What is being asked:
A line belongs in the answer only if it contains the word "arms"; copy every such line from the listing below.

== Given records

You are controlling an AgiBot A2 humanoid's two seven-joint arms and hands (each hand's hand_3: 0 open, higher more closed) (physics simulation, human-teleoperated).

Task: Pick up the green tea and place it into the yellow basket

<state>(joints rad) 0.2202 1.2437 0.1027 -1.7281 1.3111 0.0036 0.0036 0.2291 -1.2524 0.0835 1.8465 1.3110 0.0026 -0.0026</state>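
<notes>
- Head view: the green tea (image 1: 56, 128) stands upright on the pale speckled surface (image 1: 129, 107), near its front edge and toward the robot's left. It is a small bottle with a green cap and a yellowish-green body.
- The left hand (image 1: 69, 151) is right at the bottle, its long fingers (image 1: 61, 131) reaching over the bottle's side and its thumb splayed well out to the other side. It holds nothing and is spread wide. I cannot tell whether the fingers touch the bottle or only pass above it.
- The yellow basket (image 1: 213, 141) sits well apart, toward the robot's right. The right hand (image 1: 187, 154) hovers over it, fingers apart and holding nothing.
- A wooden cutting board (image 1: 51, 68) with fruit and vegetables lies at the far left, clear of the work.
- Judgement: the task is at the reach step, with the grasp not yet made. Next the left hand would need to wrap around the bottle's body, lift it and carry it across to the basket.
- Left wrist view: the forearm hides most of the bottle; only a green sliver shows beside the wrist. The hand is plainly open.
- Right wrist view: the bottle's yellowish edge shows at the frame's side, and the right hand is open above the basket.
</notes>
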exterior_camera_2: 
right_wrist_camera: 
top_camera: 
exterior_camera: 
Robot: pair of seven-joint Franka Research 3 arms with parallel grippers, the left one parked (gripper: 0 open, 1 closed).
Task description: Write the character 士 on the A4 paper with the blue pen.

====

The answer:
You are controlling an AgiBot A2 humanoid's two seven-joint arms and hands (each hand's hand_3: 0 open, higher more closed) (physics simulation, human-teleoperated).
Robot: pair of seven-joint Franka Research 3 arms with parallel grippers, the left one parked (gripper: 0 open, 1 closed).

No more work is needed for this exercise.